This function computes the Mahalanobis distance and corresponding p-value for a true observation under a predicted multivariate normal distribution. It attempts to compute the Mahalanobis distance using Cholesky decomposition for numerical stability, and falls back to direct solving if Cholesky fails (e.g., if the covariance is not positive definite). The p-value is computed based on the chi-squared distribution with degrees of freedom equal to the dimensionality of the data.

Parameters:

y_true (torch.Tensor) – shape (d,)
mvn_pred (MultivariateNormal) – MultivariateNormal from GPyTorch (mean: (d,), covar: (d,d))

nahiku.exhaustive_helpers.interval_posterior_from_precision(mu, J, full_y, mask_train, mask_test, dtype=torch.float64)[source]

Compute the posterior distribution p(y_test | y_train) using precision matrix J and mean mu. This function computes the conditional posterior distribution over test points given training data, using the precision (inverse covariance) matrix and the prior mean. It leverages the block structure of the precision matrix to efficiently compute the conditional distribution.

Parameters:

mu (torch.Tensor) – (N,) mean vector over the full grid
J (torch.Tensor) – (N, N) precision matrix over the full grid, where J = (K + σ²I)^{-1}
full_y (torch.Tensor) – (N,) output values on the full grid
mask_train (torch.Tensor or bool array) – (N,) boolean mask indicating training data points
mask_test (torch.Tensor or bool array) – (N,) boolean mask indicating test data points
dtype (torch.dtype) – Data type for computations (default: torch.float64)

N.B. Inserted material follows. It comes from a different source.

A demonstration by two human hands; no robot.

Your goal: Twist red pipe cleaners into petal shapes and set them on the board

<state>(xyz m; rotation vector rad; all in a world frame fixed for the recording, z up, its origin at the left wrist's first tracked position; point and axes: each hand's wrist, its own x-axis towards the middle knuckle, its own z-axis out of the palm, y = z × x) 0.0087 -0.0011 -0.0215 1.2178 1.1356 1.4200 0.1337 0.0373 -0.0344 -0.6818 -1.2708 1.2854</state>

nahiku.exhaustive_helpers.precompute_precision(full_x, mean_module, kernel_module, noise_variance, dtype=torch.float64, device='cpu')[source]

Build μ and J = (K + σ²I)^{-1} for the full X once. Use float64 here for numerical stability; you can cast later if desired.

Parameters:

full_x (torch.Tensor) – (N, D) tensor of all input locations
mean_module (GPyTorch mean module) – GPyTorch mean module that can be called on full_x
kernel_module (GPyTorch kernel module) – GPyTorch kernel module that can be called on full_x to produce a LazyTensor covariance
noise_variance (float) – observation noise variance σ²
dtype (torch.dtype) – torch dtype for computations (default: torch.float64 for stability)
device (str) – torch device for computations (default: “cpu”)

nahiku.exhaustive_search module

class nahiku.exhaustive_search.ExhaustiveSearch(x, y, dominant_period, device='cpu', min_anomaly_len=50, max_anomaly_len=100, window_slide_step=100, window_size_step=50, assume_independent=True, which_test_metric='pval')[source]

Bases: Search

This class implements an exhaustive search algorithm to identify anomalous intervals in a time series using Gaussian Processes.

Method:

List every possible contiguous interval in the time series that could contain an anomaly, based on priors (e.g., minimum and maximum anoamly duration).
Fit the entire time series with a GP and store the optimized parameters (and, optionally, the full precision matrix if using dynamic programming).
For each candidate interval, compute the posterior likelihood of the test interval given a MultivariateNormal distribution fit to the rest of the data. Optionally, use dynamic programming to compute the posterior likelihoods more efficiently by leveraging the precision matrix of the full GP fit.
Flag intervals as anomalous if a metric measuring posterior likelihood is below a certain threshold (e.g. mahalanobis distance below some threshold)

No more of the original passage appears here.